Ketika sesama pembuat film, Polisi, meminta saya untuk mendokumentasikan kehidupan di Kamp IDP di Uganda bersamanya, Saya mengatakan hal paling gila yang saya bisa:Ya. Saya belum pernah ke Afrika, dan tidak pernah menghabiskan waktu di tempat seperti kamp IDP. Faktanya, Saya hampir tidak mengerti apa itu Kamp IDP (Internally Displaced People Camp).
Bobby berguling dengan itu. "Besar, " katanya. "Kita akan pergi dalam dua minggu." Sebelum aku bisa mempertimbangkan kembali, rencana perjalanan ada di kotak masuk saya dengan frasa seperti:"Tujuan:Kampala, " dan, "Total waktu perjalanan:20 jam, " bersama dengan daftar setiap vaksinasi yang harus saya dapatkan besok.
Saya telah melakukan banyak perjalanan dalam hidup saya:Saya dibesarkan di Jerman, Inggris, Jepang, dan Hawai. Sebagai seorang remaja saya menghindari bom mobil di negara Basque dan menggambar kartun untuk sebuah kertas di ujung bumi di Perth, Australia. Sebagai seorang dewasa muda saya berjalan kaki melintasi Eropa dengan kereta api dan Fuck Boat (nama hewan peliharaan yang diberikan untuk kapal yang membawa Anda dari Talin, Estonia, ke Helsinki, Finlandia), dan sebagai orang dewasa saya pernah ke Timur Tengah, serta yang termiskin dan terkaya di Tropis. Tapi tidak ada yang bisa mempersiapkan saya untuk IDP Camp, yang seperti kamp pengungsi tetapi untuk orang-orang terlantar di negara mereka sendiri. Tidak ada dukungan PBB atau perhatian khusus yang diberikan. Kamp IDP di Uganda Utara, yang sebagian besar baru saja bubar, ada selama lebih dari dua puluh tahun karena ketidakamanan regional sebagian disebabkan oleh kelompok pemberontak kekerasan LRA.

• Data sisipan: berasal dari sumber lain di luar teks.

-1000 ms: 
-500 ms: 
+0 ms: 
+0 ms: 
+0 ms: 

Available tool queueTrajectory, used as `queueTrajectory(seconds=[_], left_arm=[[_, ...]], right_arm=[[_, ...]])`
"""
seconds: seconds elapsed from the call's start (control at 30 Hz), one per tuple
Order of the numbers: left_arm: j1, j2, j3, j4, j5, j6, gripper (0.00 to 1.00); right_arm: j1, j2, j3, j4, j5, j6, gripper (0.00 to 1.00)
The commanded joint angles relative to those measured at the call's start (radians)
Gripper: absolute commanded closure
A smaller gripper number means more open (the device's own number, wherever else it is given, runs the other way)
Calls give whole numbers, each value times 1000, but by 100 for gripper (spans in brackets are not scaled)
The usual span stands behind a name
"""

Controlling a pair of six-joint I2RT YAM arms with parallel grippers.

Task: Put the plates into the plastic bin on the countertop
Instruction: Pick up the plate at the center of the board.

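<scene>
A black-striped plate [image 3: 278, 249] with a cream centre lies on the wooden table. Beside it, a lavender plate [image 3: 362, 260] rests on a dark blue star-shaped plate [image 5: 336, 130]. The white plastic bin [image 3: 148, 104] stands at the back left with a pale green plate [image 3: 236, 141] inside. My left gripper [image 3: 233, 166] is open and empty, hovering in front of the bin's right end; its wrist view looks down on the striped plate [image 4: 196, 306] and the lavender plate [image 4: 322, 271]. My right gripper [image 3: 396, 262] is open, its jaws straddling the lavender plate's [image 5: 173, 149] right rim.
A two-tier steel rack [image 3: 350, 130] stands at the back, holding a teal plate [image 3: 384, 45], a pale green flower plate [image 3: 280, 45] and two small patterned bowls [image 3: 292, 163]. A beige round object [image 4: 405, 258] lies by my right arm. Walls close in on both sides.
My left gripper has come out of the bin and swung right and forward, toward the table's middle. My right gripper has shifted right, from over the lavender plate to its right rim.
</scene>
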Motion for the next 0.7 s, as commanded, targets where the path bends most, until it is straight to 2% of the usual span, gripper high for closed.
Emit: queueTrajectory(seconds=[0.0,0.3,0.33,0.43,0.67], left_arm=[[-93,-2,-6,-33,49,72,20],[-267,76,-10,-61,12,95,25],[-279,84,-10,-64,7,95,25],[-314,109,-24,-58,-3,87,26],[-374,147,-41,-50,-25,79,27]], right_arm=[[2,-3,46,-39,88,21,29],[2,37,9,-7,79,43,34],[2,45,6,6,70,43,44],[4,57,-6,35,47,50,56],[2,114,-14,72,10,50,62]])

Ketika kami tiba di Uganda, aku dan bobby, bersama juru kameranya, Jesse, dan pekerja LSM, Katie, melakukan perjalanan ke berbagai kamp. Bobby memilih untuk mendirikan basis di 25, 000 orang berkemah dua jam dari Gulu (kota terbesar di Uganda Utara)
Rencananya adalah pindah ke gubuk di tengah perkemahan (dan gubuk yang saya maksud adalah ruangan melingkar berdiameter delapan kaki dengan dinding dan lantai yang terbuat dari kotoran sapi atau tanah, ditutupi oleh atap jerami gantung rendah) dan menjalani hidup seperti orang-orang di kamp. Kami membawa satu pasang pakaian, tikar kayu untuk tidur, sabun mandi, panci masak, dan mangkuk. Selain kamera kami, kami tidak memiliki sisa-sisa kehidupan kami di luar kamp. Kami tidak punya jurnal, tidak ada musik, dan tidak ada hubungannya. Tetangga kami adalah ribuan orang Uganda, banyak dari mereka adalah anak-anak yatim piatu dan mantan tentara anak-anak. Di luar gubuk kami ada babi, dan ayam, dan tumpukan sampah yang terus menyala.
Saya menggunakan jamban tanpa pipa ledeng dan mandi di tempat umum. Saya berbagi makanan dengan penduduk setempat, menari dengan musik drum, dan mengambil air dari lubang bor. Saya pergi ke grup bangun, bersukacita atas kelahiran baru, dan membuat hidup dimasukkan ke dalam perspektif yang benar-benar baru. Saya mendapat teman baru yang hebat, belajar duduk dengan keheningan, dan menemukan cara untuk tidur di tanah. Itu adalah sepuluh hari terbaik dan terburuk dalam hidupku.
Saya yakin saya akan kembali marah pada seberapa banyak kita menerima begitu saja di AS, tetapi sebaliknya saya memiliki apresiasi yang baru ditemukan untuk kehidupan di mana-mana. Saya menemukan lebih banyak kegembiraan pada orang-orang yang tinggal di Neraka di Bumi daripada yang saya temukan di tempat lain di dunia. Tidak ada foto atau rekaman yang saya ambil mendekati mewakili kehidupan yang keras dan mengerikan dan juga sangat indah yang saya ketahui. Tapi saya membaginya dengan Anda di sini, sehingga Anda bisa mendapatkan sekilas.